Configuring Parameters#

Within the supportedParameters section you can specify which parameters are to be used by the Data Task.

Parameter

Description

name

Give the parameter a name by which to identify the parameter.

title

A title for the parameter.

description

A description for the parameter.

defaultValue

The value to be set for the parameter. If users cannot override the parameter, then this is the value passed to the Data Task.

allowOverride

Specifies whether the value of this parameter can be changed from devaultValue. The API to run a data task can accept any parameter, but only parameters who are marked as allowOverride will be passed on the Data Task. If this setting is false (the default), users or callers from the API cannot override the value set in defaultValue. This harnesses the API (which can potentially be invokved by anyone) by protecting certain parameters.

promptUser

Not currently implemented.

Example of a Data Task specification#

Here is an example of how to use parameters with the Update Data Task, which updates a duft-config directory from a GitHub repo — i.e. pulling the latest dashboards and Data Tasks from a remote server:

{
	"id": "UPDATE",
	"name": "DUFT Report Update",
	"description": "Updates the DUFT reports to the latest version.
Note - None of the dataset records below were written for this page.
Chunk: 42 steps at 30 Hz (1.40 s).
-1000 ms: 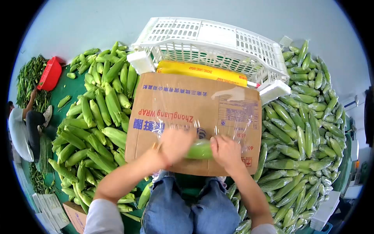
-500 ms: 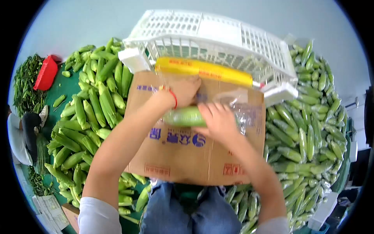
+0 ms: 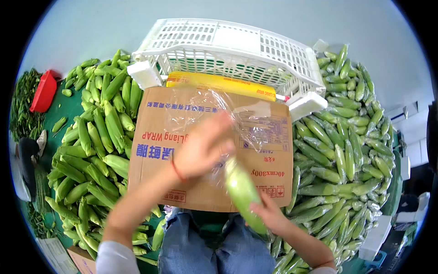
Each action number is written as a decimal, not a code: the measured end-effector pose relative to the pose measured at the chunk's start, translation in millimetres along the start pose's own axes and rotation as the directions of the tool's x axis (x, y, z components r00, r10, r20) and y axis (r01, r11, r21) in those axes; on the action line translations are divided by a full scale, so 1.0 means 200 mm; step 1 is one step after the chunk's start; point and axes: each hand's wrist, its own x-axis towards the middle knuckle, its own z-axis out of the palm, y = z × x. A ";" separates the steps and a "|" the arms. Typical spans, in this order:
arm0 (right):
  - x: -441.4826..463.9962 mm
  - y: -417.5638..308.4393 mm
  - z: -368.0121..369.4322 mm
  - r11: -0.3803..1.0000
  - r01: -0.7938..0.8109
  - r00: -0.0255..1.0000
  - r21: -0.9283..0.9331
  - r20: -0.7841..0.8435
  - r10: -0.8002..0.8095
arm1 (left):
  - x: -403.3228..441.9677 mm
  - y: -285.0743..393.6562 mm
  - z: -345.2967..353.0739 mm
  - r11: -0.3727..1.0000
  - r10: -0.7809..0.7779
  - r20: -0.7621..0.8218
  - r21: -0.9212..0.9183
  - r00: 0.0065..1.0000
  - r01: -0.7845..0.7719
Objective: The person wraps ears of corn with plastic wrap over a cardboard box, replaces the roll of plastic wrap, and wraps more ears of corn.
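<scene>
A green ear of corn hangs slanted over the front right edge of the cardboard box. Its lower end is gripped by my right hand. My left hand, blurred by motion and with a red string on its wrist, is above the middle of the box near the corn's upper tip, its fingers spread. Clear film lies crumpled on the box top beyond that hand. Behind it is a yellow roll marked with wrap lettering.
A white plastic crate stands behind the box. Unwrapped corn is piled at the left, film-wrapped corn at the right. At the far left are a red basket and part of a seated person.
The corn has gone from lying across the box to slanting over its front right edge, with my right hand moved down and right. My left hand has come off the roll side toward me.
</scene>
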 end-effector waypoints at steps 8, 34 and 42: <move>0.22 -0.06 0.23 0.369 -0.690 0.500 0.623 0.778 -0.380 | -0.05 0.21 0.13 -0.361 -0.284 0.100 -0.932 0.954 -0.010; 0.13 -0.08 -0.01 0.252 0.581 0.814 0.774 -0.557 -0.167 | -0.05 0.60 0.32 0.980 -0.132 0.490 0.196 0.862 0.038; 0.06 -0.19 -1.33 0.091 0.890 0.457 0.448 -0.879 -0.137 | -0.44 0.26 0.06 0.878 -0.111 0.235 0.479 0.966 -0.016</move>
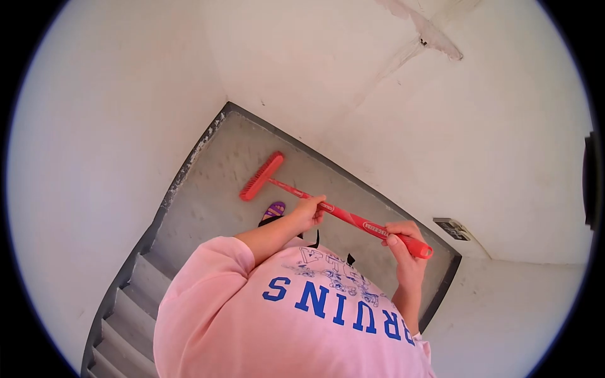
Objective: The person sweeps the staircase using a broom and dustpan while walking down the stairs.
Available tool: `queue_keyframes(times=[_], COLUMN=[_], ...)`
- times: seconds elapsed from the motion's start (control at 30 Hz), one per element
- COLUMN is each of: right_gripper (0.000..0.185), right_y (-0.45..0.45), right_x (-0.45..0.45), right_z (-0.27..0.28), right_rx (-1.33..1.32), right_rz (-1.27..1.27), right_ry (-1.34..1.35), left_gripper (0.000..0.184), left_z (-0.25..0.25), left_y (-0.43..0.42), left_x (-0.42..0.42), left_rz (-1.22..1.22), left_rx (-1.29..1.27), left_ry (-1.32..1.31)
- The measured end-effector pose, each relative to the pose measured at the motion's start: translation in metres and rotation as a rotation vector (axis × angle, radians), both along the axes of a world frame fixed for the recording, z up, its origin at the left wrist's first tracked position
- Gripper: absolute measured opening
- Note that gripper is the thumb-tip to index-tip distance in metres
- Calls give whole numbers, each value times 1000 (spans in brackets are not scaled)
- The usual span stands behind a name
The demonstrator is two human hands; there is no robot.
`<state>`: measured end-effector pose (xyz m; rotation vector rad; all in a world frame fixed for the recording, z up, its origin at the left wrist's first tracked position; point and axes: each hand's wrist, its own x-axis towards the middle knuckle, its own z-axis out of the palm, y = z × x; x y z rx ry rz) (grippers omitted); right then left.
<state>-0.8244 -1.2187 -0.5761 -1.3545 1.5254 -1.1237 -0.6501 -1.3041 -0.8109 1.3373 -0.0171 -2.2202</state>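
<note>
A red broom (346, 217) with a long handle lies across the view, its bristled head (262, 176) over the grey landing floor. My left hand (310, 213) is closed around the lower part of the handle. Near the handle's top end, my right hand (405, 247) grips it with the fingers wrapped over and the thumb along it. The broom head is beside my foot in a purple sandal (274, 211).
Grey stairs (129, 321) go down at the lower left. White walls (283, 57) with a dark skirting band (353, 179) enclose the landing. A small dark-and-white plate (452, 229) is on the right wall.
</note>
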Motion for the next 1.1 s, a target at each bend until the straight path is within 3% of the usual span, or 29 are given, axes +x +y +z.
queue_keyframes(times=[0.3, 0.5, 0.7, 0.83, 0.93, 1.1], right_gripper=[21, 31, 39, 40, 38, 33], right_y=[-116, -139, -116, -95, -79, -50], right_x=[77, 131, 119, 107, 96, 76], right_z=[-66, -121, -111, -96, -74, -48], right_rx=[153, 333, 503, 520, 519, 450], right_rz=[112, 129, -40, -160, -275, -455], right_ry=[-296, -236, -498, -489, -449, -392], left_gripper=[15, 14, 12, 12, 13, 14], left_z=[-13, -92, -96, -92, -87, -53], left_y=[-117, -170, -167, -152, -130, -110], left_x=[108, 160, 147, 127, 106, 64], left_rz=[241, 128, -165, -322, -265, -487], left_rx=[-132, -53, -9, 31, 4, 23], left_ry=[-223, -272, -286, -234, -145, -121])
An Internet connection is required",
	"pythonFile": "update.py",
	"hideInUI": true,
	"executeFromRoot": true,
	"supportedParameters": {
		"repo_url": {
			"title": "Repository URL",
			"description": "The URL of the git repository.",
			"defaultValue": "https://github.com/UCSF-IGHS/duft-config",
			"allowOverride": false,
			"promptUser": false
		},
		"save_path": {
			"title": "Save Path",
			"description": "The path where the data will be saved.",
			"defaultValue": "",
			"allowOverride": false,
			"promptUser": false
		},
		"final_repo_name": {
			"title": "Final Repository Name",
			"description": "The final name of the repository.",
			"defaultValue": "duft-config",
			"allowOverride": false,
			"promptUser": false
		},
		"branch": {
			"title": "Branch",
			"description": "The branch of the repository to use.",
			"defaultValue": "namibia",
			"allowOverride": false,
			"promptUser": false
		}                
	}           
},

As you can see, the Data Task (update.py) expects a repository URL, a save path, a final repo name and a branch. The Update Data Task pulls the duft-config repo’s namibia branch, and places it in the root of DUFT Server using the duft-config name. This task is executed from the root, because the task will delete the existing duft-config (which includes update.py and would therefore fail), so the update.py script is copied to the directory above duft-config first for safe execution.